- [WHAT THE EXERCISE ASKS] Your answer must be every line of the data that contains "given".

Saved data entries
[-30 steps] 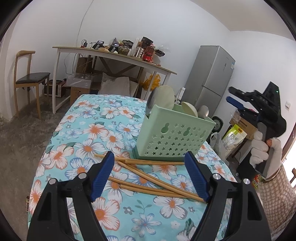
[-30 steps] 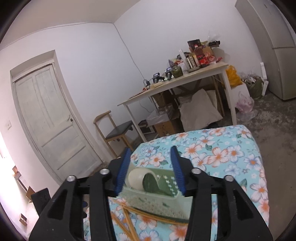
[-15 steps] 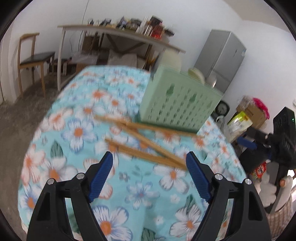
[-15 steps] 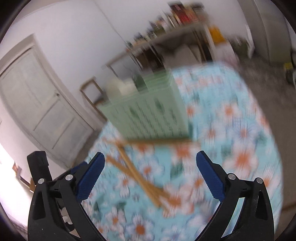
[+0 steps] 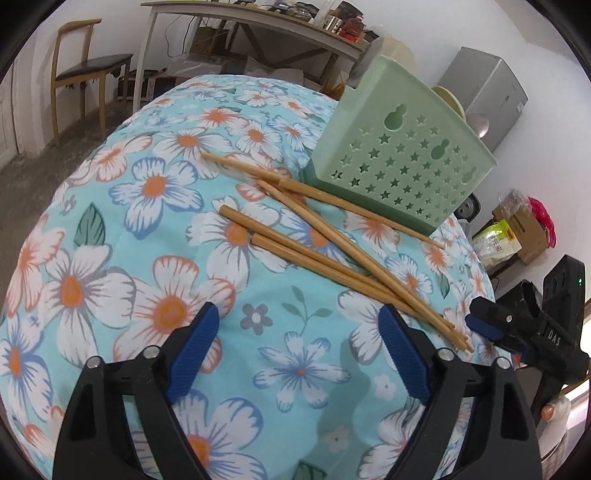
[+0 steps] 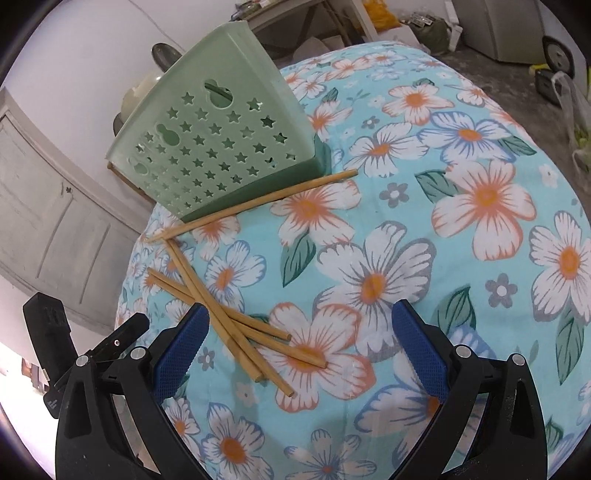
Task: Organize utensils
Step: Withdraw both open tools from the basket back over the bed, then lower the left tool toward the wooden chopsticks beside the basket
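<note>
Several wooden chopsticks [image 5: 332, 236] lie crossed on the floral tablecloth [image 5: 147, 258], in front of a pale green star-punched utensil holder [image 5: 402, 155]. Cream spoon heads [image 5: 447, 98] stick out of its top. My left gripper [image 5: 299, 314] hovers low over the cloth just short of the chopsticks; its jaws are opening and nothing is between them. In the right wrist view the chopsticks [image 6: 221, 317] reach in by the left finger of my right gripper [image 6: 301, 310], which is open and grips nothing. The holder [image 6: 214, 147] stands beyond.
The cloth-covered table falls away at its edges. Behind it are a wooden chair [image 5: 85, 70], a cluttered long table [image 5: 258, 22], a grey fridge [image 5: 491, 85], boxes and bags [image 5: 517, 229] on the floor, and a white door [image 6: 48, 206].
Both grippers have sunk toward the table and tipped downward. The right jaws spread wide, and the holder no longer sits between them. The left jaws widened a little.
</note>
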The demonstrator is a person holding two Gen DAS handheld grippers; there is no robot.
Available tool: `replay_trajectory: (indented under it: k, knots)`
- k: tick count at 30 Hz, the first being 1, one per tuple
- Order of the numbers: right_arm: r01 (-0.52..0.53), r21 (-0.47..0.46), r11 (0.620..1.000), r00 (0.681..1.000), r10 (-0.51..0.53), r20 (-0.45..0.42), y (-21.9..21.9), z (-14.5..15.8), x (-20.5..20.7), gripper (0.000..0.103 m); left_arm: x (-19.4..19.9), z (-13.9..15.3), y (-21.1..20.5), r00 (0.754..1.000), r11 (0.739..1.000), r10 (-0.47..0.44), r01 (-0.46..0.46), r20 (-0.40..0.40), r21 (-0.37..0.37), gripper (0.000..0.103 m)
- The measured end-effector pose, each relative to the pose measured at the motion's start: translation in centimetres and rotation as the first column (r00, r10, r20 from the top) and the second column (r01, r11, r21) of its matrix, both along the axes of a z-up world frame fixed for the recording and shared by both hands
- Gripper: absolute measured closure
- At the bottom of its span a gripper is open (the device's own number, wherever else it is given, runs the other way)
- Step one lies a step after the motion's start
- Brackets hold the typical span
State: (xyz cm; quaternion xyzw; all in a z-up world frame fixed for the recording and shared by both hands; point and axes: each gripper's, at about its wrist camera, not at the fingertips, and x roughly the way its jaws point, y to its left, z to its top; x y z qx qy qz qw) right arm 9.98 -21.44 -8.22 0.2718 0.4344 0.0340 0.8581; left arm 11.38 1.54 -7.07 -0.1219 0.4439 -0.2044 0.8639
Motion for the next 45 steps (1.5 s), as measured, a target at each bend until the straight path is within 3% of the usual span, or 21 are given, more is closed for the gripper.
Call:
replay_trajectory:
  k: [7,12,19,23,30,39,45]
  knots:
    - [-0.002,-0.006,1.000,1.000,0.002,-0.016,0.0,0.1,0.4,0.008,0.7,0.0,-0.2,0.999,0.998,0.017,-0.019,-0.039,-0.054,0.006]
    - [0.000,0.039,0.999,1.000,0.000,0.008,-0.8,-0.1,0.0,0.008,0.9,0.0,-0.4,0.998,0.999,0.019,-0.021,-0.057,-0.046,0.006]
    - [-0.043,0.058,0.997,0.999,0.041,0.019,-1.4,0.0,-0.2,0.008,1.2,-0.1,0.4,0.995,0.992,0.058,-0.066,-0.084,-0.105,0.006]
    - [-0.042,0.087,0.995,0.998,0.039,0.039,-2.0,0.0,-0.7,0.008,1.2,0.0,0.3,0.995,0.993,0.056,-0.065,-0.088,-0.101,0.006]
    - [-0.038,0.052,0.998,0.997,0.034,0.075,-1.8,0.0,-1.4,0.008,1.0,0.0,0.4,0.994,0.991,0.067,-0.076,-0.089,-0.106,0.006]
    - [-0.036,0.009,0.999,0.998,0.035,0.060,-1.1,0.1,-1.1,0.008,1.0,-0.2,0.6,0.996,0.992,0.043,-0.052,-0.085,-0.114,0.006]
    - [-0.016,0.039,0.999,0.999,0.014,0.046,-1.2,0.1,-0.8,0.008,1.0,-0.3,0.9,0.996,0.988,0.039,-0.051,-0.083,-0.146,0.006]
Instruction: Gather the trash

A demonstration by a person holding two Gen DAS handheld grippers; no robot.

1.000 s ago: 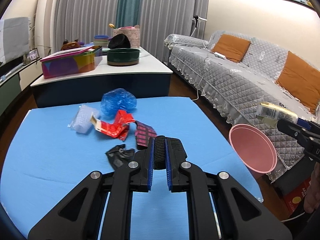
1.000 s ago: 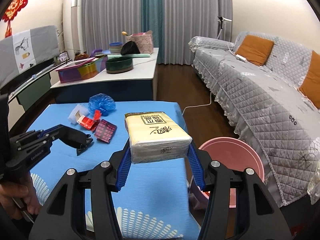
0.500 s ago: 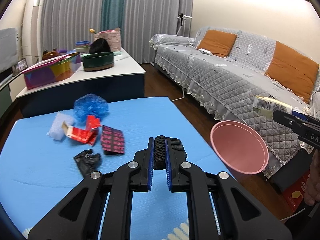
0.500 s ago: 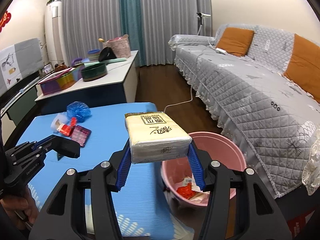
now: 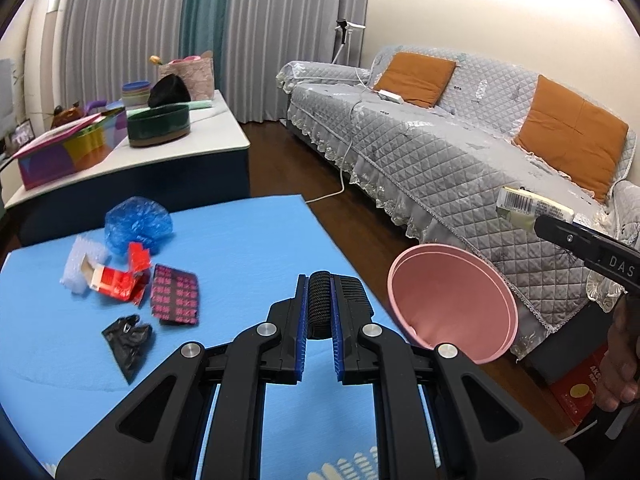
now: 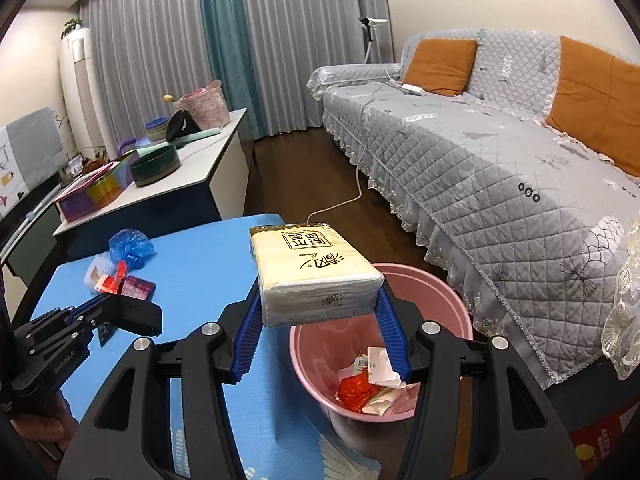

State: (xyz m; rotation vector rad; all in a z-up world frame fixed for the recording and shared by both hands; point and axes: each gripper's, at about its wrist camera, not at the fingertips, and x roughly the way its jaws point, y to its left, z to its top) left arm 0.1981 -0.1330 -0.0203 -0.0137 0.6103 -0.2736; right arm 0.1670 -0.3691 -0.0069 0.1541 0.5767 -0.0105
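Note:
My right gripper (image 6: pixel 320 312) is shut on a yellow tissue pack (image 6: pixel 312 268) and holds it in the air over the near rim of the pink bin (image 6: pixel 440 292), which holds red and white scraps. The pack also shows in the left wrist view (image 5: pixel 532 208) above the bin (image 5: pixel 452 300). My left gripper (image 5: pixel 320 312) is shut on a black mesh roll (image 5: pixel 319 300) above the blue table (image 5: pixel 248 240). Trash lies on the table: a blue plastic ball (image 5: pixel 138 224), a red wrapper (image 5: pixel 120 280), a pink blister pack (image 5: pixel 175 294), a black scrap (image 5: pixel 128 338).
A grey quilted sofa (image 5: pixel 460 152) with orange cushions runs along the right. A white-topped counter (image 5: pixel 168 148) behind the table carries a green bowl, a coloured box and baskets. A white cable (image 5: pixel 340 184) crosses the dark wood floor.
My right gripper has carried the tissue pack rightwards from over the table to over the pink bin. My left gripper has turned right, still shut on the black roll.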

- [RESULT OF THIS TASK]
- At the bottom of its span a gripper is open (the device's own number, wherever else it is given, runs the other way)
Motion for the next 45 steps (1.5 s), as measured, a target at each bend until the straight path is within 3% of the usual span, or 21 are given, more is closed for the gripper.

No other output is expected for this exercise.